Ziva nodded, satisfied, and returned to the interrogation.
Gibbs was telling Adler their reconstruction of what happened, while Tony was walking around the room making sarcastic jokes. The man, initially confused and grieved, became more and more distressed as it dawned on him that the two agents thought him responsible of his wife’s death.
« No! » he yelled when the former Marine told him about how Mary Beth had been pushed on the coffee table by her husband. « That’s not how it went! We had an argument, that’s true, but then I left, and she was still alive! »
Gibbs and Tony exchanged a look.
« So someone would’ve entered your house after you left and killed her? » the younger agent asked.
« Yes… I don’t know… »
« It’s a little hard to believe, Henry. A man who can beat his wife up like that can surely kill her » the agent replied.
« I swear, I didn’t kill her! We argued, I didn’t beat her up, it was… an argument. She… »

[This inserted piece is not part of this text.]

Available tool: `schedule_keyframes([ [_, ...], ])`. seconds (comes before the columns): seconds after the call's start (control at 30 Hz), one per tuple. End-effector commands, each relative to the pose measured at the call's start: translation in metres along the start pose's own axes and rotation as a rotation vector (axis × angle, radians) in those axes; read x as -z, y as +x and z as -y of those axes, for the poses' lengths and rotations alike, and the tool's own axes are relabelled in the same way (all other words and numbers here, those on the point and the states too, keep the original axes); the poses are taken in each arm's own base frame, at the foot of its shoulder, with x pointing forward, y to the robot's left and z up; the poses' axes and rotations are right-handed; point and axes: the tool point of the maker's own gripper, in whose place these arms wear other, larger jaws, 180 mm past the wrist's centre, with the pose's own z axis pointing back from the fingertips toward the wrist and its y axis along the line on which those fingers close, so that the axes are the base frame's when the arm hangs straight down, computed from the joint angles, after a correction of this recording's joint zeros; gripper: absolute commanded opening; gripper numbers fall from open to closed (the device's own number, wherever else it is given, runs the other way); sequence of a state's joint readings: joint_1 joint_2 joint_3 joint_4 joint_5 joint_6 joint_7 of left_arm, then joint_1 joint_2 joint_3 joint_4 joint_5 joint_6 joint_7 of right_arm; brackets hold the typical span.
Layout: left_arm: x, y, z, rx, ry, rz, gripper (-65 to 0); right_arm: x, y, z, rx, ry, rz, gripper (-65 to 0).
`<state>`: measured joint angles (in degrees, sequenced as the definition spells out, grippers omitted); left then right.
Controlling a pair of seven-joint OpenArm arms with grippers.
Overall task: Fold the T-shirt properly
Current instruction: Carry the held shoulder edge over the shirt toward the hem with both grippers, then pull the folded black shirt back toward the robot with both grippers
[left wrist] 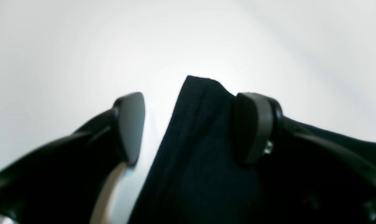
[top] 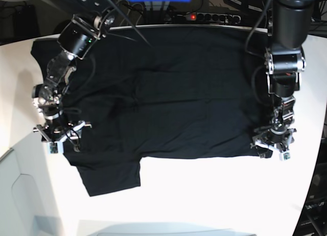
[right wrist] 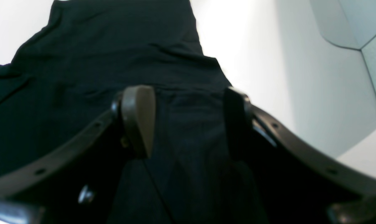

« “She” what? » Gibbs pressed, his voice cold.
« She… She cheated on me » the man answered, defeated. « The cheated on me with… someone ».
Tony raised an eyebrow.
« “Someone”? » he repeated, skeptical.
Adler looked uncomfortable.
« And since you thought she cheated on you with “someone”, you decided it was right to beat her up. Why not kill her as well? » the other agent insisted, disgust leaking from every word.
« I didn’t kill her » was all the man said, and with that he seemed to shut himself away.
On the other side of the glass, McGee and Ziva watched Gibbs and Tony open the door of the room without uttering another word, and joined them in the corridor.
« Ziva, talk again with Petty Officer’s friend and whomever knew her enough among her comrades. See if you can find anything on this supposed cheating » Gibbs ordered.
« You think it could be relevant? »
« Adler won’t talk any further » the former Marine answered. The woman nodded and left the three agents to go and talk to Carol Raven. « McGee, take a look at her phone and financial records, see if anything suggests an affair ».
« Even if Ms Adler cheated on her husband, it doesn’t mean he didn’t kill her. It could be our motive » the younger man considered.
« If Adler doesn’t talk, circumstantial evidence and rumors aren’t gonna be enough » Tony pointed out, and McGee nodded and started to leave.
« I’m gonna call her family: even though she cut all the ties with her parents, she still called her brother sometimes. He could know something » Tony said and was about to follow McGee, but Gibbs stopped him.
« You ok? » he asked.
Tony didn’t answer straight away. He was actually surprised by the direct question, but he covered his reaction behind his usual carefree grin.
« All is fine, Boss » he casually replied walking away.
He wasn’t sure Gibbs believed him; he was actually pretty sure he didn’t, but Tony had no intention to talk with him. Not about Wendy. Not until he’d understand why the former Marine had named him liaison with the press - with his ex-fiancée - albeit he knew how their story ended. The more he thought about it, the less he could understand it.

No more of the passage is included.